▶ _WORK INSTRUCTION_
The expected output is the data below, restated word for word.
━━ GIVEN DATA
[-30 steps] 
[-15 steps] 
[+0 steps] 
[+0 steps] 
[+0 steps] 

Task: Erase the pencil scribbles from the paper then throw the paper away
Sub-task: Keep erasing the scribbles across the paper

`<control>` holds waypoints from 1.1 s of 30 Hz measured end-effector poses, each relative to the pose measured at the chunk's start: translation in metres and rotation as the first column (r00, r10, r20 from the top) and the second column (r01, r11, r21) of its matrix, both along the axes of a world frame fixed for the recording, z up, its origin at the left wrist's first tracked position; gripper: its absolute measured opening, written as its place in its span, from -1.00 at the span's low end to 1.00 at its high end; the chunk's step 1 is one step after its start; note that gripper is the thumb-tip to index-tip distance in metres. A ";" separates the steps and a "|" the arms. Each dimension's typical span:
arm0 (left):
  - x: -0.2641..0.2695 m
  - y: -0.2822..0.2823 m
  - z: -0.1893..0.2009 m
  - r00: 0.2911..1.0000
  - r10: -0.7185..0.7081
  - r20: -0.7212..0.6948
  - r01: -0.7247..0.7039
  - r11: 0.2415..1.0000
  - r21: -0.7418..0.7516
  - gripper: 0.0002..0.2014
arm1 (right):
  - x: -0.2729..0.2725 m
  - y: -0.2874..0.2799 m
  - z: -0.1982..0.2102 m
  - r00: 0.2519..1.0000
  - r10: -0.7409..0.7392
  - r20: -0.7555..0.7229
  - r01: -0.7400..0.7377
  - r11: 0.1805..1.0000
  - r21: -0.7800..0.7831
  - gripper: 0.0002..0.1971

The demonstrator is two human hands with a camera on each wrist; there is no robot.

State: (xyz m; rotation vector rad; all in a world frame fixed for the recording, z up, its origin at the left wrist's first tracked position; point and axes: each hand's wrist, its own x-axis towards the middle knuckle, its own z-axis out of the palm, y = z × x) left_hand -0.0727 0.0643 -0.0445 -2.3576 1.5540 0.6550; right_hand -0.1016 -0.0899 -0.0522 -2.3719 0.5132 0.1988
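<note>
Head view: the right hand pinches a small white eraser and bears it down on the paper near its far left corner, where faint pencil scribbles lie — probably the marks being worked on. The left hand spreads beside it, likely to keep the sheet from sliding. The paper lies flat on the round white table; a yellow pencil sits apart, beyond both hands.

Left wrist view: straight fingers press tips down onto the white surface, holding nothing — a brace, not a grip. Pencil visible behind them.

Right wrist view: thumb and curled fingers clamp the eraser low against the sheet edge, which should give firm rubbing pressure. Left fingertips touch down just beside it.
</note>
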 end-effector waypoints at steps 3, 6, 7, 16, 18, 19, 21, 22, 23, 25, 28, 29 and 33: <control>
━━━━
▶ _RESULT BELOW_
[-30 steps] 
[-15 steps] 
[+0 steps] 
[+0 steps] 
[+0 steps] 

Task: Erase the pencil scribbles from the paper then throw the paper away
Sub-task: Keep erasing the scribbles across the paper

`<control>` holds waypoints from 1.1 s of 30 Hz measured end-effector poses, each relative to the pose measured at the chunk's start: translation in metres and rotation as the first column (r00, r10, r20 from the top) and the second column (r01, r11, r21) of its matrix, both along the axes of a world frame fixed for the recording, z up, its origin at the left wrist's first tracked position; gripper: its absolute measured opening, written as its place in its span, from -1.00 at the span's low end to 1.00 at its high end; the chunk's step 1 is one step after its start; note that gripper is the thumb-tip to index-tip distance in metres. A ";" separates the steps and a "|" the arms. Each dimension's typical span:
arm0 (left):
  - x: -0.2641..0.2695 m
  - y: -0.2822..0.2823 m
  - z: -0.1893..0.2009 m
  - r00: 0.2911..1.0000
  - r10: -0.7185..0.7081
  - r20: -0.7212..0.6948
  - r01: -0.7247..0.7039
  - r11: 0.2415..1.0000
  - r21: -0.7418..0.7516
  - gripper: 0.0002..0.2014
arm1 (right):
  - x: -0.2729..0.2725 m
  - y: -0.2874..0.2799 m
  - z: -0.1982..0.2102 m
  - r00: 0.2519..1.0000
  - r10: -0.7409..0.7392
  - r20: -0.7555..0.7229
  - r01: -0.7400..0.7377
  - r11: 0.1805..1.0000
  - r21: -0.7800..0.7831
  - gripper: 0.0002..0.1971

The demonstrator is two human hands with a camera on each wrist; there is no robot.

State: (xyz m; rotation vector rad; all in a world frame fixed for the recording, z up, its origin at the left wrist's first tracked position; point and axes: each hand's wrist, its own x-axis towards the middle knuckle, its own z-axis out of the palm, y = z × x) left_hand -0.0727 0.0643 -0.0445 -2.3576 1.5540 0.6550; right_hand -0.1016 -0.0899 -0.0522 -2.3719 0.5132 0.1988
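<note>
Head view: the right hand pinches a small white eraser and bears it down on the paper near its far left corner, where faint pencil scribbles lie — probably the marks being worked on. The left hand spreads beside it, likely to keep the sheet from sliding. The paper lies flat on the round white table; a yellow pencil sits apart, beyond both hands.

Left wrist view: straight fingers press tips down onto the white surface, holding nothing — a brace, not a grip. Pencil visible behind them.

Right wrist view: thumb and curled fingers clamp the eraser low against the sheet edge, which should give firm rubbing pressure. Left fingertips touch down just beside it.
</note>
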 end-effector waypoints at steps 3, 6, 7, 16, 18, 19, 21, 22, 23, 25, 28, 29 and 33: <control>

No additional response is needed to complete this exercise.